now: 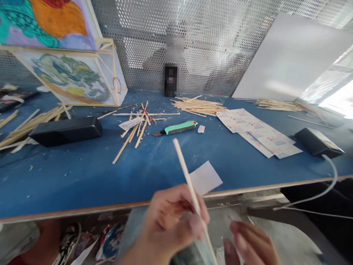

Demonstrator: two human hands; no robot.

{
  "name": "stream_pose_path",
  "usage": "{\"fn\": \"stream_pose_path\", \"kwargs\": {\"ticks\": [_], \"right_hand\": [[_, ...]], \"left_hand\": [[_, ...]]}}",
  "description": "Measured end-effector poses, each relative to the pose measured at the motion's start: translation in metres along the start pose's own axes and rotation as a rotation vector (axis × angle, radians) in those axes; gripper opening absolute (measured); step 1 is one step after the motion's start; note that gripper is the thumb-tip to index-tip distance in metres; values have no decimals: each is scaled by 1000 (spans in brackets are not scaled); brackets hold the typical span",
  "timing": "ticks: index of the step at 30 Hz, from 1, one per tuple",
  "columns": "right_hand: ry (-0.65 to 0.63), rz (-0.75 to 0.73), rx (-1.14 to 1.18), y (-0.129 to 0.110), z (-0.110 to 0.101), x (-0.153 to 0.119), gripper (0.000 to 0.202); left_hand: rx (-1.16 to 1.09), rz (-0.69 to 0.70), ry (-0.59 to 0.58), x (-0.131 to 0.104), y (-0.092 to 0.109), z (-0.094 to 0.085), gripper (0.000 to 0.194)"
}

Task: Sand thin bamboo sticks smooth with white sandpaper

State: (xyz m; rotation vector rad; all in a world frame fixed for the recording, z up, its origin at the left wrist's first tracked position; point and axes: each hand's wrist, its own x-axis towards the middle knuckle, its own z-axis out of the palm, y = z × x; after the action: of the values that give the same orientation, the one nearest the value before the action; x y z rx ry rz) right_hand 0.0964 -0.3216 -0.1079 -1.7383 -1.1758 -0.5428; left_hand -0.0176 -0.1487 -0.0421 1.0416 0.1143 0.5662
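Observation:
My left hand is closed around a thin bamboo stick, pinching it between thumb and fingers above the table's near edge. The stick slants from upper left down to the lower right. Just right of its lower part is my right hand, slightly blurred, its thumb a little apart from its curled fingers and nothing visible in it. A small white paper piece lies on the blue tabletop behind the stick. Farther back rests a green craft knife with its blade pointing left, beside a tiny paper scrap.
Cut sticks and a larger stick pile lie toward the back. Printed paper sheets are at right, near a dark box with a white cable. A black case and painted stick-framed lantern stand left.

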Motion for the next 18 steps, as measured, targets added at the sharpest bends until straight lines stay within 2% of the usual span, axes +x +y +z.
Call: {"fn": "stream_pose_path", "kwargs": {"ticks": [2,5,8,10,12,14,16,18], "right_hand": [[-63,27,-92,10,3,23,58],[-283,79,-196,30,13,61,67],[-488,122,-145,46,28,95,62],[-585,171,-63,57,36,117,57],[-661,202,8,73,40,141,54],[-687,134,-22,96,44,168,55],[-728,95,-76,119,48,195,50],[-707,55,-165,132,58,218,50]], "left_hand": [[101,-24,7,3,23,-18,22],[222,-20,23,19,59,-38,20],[363,-39,117,49,88,-48,21],[518,-66,137,69,99,-54,23],[604,-97,127,86,102,-63,24],[690,-170,73,97,98,-75,23],[784,-258,-2,100,89,-86,21],[871,-313,-66,97,78,-93,26]]}}
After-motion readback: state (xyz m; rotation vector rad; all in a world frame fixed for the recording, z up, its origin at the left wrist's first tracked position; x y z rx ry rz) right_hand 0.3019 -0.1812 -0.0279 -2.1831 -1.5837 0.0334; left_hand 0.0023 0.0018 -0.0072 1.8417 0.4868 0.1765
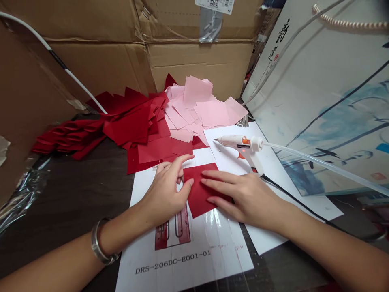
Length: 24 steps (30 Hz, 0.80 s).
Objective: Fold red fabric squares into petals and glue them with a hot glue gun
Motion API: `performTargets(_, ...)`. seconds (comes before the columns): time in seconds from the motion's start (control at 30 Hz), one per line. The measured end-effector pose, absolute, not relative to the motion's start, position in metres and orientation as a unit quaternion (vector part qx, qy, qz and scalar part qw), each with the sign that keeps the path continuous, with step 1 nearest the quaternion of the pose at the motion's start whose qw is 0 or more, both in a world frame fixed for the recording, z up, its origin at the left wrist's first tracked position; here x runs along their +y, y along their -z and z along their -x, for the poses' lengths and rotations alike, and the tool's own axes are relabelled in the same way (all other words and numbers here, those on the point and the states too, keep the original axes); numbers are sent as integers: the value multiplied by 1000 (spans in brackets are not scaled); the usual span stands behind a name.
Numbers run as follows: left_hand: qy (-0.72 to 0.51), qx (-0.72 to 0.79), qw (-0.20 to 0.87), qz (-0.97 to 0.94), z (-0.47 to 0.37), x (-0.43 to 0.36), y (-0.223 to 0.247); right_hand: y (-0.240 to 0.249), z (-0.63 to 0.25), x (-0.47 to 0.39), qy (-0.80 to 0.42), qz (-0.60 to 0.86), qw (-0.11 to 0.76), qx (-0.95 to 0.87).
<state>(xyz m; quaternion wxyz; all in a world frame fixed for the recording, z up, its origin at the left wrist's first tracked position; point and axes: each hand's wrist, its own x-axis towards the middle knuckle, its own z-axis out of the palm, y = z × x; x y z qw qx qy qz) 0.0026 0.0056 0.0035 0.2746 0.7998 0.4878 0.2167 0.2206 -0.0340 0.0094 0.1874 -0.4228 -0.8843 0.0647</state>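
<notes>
A square of red fabric or paper [199,196] lies on the white printed sheet [231,259]. At its left edge is my left hand [170,188], the thumb tip over the edge. The index finger stretches out past the upper left corner, apart from the thumb, and the other fingers are curled beside the edge. From the right, my right hand [240,194] rests on the square with its fingers extended and spread. Beyond it, a white glue gun [243,142] with an orange part and a glue stick in its back stands on another white sheet [267,239].
Red pieces [130,121] and pink pieces [194,107] are heaped at the back, with folded red pieces [69,136] to the left. Cardboard boxes [91,61] wall the back. A white printed bag [304,101] stands right. The gun's black cord [291,198] passes behind my right forearm.
</notes>
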Motion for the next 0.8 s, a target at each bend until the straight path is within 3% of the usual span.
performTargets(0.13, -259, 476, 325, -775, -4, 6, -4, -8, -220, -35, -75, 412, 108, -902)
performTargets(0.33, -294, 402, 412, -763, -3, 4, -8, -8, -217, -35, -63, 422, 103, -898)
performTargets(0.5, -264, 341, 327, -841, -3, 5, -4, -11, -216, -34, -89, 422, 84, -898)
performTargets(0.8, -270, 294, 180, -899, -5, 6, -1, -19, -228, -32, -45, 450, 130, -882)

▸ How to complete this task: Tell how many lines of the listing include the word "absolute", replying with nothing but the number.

▸ Result below: 2